▶ Problem to work on:
Count the lines below that include "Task". Only the number should be given.

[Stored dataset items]
::::::::::

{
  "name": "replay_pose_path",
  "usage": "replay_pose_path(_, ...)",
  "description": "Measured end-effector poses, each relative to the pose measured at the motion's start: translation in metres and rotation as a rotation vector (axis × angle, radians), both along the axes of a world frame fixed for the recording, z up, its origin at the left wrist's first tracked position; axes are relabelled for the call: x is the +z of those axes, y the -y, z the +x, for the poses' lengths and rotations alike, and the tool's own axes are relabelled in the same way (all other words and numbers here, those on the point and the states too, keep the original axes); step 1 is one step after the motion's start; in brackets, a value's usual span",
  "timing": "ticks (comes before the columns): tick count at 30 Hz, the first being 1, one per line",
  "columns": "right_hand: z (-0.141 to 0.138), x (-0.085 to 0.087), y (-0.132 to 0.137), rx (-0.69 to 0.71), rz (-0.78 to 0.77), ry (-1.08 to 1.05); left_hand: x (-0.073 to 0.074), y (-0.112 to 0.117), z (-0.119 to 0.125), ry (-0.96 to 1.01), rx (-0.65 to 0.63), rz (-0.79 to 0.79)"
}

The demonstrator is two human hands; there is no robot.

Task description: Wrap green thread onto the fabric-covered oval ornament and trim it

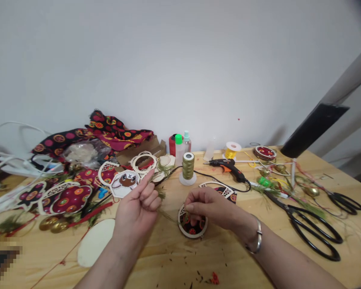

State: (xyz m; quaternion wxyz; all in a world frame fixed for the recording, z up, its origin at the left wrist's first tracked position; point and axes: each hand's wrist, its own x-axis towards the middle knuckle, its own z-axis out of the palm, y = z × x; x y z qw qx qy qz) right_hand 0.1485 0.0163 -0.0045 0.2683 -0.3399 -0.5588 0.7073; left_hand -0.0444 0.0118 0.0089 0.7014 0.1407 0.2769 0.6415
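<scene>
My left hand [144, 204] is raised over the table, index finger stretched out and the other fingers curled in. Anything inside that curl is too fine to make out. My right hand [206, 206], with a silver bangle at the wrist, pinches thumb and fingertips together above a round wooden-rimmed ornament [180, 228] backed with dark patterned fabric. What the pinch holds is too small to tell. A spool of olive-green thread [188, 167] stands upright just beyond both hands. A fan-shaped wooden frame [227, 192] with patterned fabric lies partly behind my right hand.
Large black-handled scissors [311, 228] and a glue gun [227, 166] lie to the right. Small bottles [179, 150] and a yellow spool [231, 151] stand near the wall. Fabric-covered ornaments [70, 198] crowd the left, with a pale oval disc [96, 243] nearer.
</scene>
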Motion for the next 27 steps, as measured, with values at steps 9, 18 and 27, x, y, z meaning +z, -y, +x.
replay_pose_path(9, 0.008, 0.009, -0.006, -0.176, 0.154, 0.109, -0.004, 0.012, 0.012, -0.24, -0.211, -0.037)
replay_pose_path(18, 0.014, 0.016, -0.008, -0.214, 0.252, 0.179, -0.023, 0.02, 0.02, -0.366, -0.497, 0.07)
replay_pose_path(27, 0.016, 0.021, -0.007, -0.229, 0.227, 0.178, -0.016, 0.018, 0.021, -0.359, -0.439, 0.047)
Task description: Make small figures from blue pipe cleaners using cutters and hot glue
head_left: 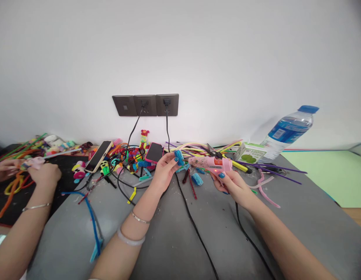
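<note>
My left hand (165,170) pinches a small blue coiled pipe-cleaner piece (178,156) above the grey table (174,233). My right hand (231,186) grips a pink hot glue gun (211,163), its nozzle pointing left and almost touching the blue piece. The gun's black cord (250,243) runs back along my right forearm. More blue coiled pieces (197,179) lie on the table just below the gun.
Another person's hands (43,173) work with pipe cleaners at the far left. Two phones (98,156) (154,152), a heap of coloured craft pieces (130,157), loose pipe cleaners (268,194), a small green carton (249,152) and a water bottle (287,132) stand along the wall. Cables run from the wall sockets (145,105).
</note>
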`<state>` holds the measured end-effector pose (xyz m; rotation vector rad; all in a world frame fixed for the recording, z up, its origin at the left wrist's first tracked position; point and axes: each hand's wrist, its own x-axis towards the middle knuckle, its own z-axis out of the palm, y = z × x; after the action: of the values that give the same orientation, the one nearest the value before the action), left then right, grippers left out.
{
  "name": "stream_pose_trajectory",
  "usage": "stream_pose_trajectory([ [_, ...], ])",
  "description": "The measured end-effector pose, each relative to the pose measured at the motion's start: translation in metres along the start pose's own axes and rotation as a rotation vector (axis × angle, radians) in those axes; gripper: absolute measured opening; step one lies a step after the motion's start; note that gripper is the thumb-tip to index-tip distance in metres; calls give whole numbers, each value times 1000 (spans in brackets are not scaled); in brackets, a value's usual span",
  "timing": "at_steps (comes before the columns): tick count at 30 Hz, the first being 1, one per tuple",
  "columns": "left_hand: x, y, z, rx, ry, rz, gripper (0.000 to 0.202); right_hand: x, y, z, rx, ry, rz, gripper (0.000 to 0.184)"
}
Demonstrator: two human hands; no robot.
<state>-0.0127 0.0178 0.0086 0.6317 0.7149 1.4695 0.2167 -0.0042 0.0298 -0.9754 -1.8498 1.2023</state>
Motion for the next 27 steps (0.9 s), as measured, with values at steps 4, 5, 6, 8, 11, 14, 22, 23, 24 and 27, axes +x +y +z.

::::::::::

▶ Response area:
2